I say all this to point out how strange it feels for me to be 7 months pregnant and still be calling this baby girl "Baby Donald 3.0" over 3 months after we found out that she's a girl! Keith and I have definitely narrowed the list down to the names "Aurora" or "Juliet" (middle name still TBD... although we do have a short-list for that too, but we're going to keep that to ourselves for now), and we have both accepted the idea that we'll pick her name when we see her sweet face. I am truly okay with that, and do genuinely like both names so I will be happy with whichever name we choose for her.
However, it's a little weird from the "bonding" perspective. From my experience, there are definitely different levels on bonding that I have noticed that I experience with my babies as they grown in my tummy. There's the initial bonding of just finding out that they exist. Then there's further bonding that occurs when I first hear a heartbeat or see them on an ultrasound. Then further bonding when I learn the gender... I suppose because at that point I am able to buy clothes and decor specifically for that child so things seem very real. In the past, finding out the gender also meant being able to call the baby by name, which, to me, also attaches a personality to him/her (whether it's his/her actual personality or not) and makes the family dynamic that is to come seem more real. Because I attach all of that to having a name, it's very weird not having that "personality" to bond with, as opposed to just thinking of her as "Baby Girl". Decorating her room in a very specific theme and buying her clothes that are different from the clothes that I picked out for Annabelle definitely helps with forming her uniqueness in my head, but then I get a little bummed in the decorating department too when I can't buy or make something personalized with an initial or name that is unique to her.
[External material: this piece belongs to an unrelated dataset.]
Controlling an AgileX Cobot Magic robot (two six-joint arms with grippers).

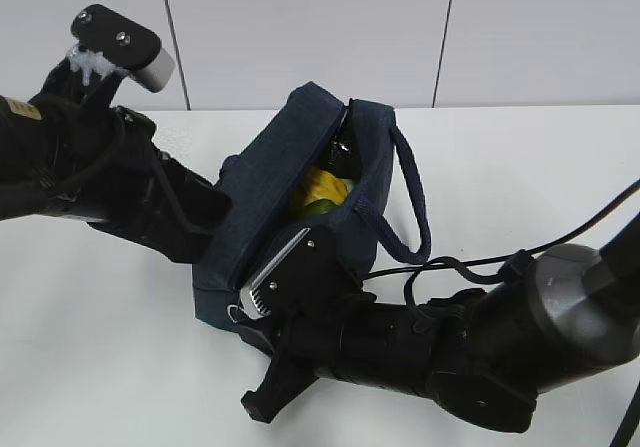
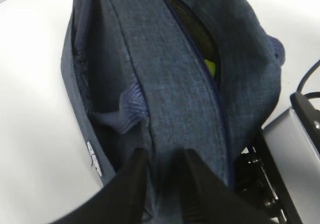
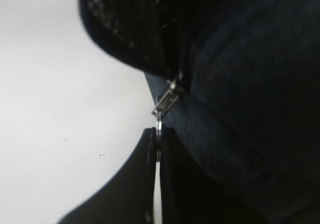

Maybe this whole thing has more to do with my need to organize, plan, and have everything perfect than it does with bonding, but either way, not knowing her name yet is a weird concept for me. I'm really looking forward to seeing her face and getting to know her a little bit so that we can decide whether she is a "Juliet" or an "Aurora". Hopefully we don't take too long to decide. :)
P.S. In case you didn't get the memo, the "Paris Melbourne" name was just an April Fools' Day joke, despite the fact that both Annabelle and I have started to fall for the name "Paris" (but not Melbourne) since then.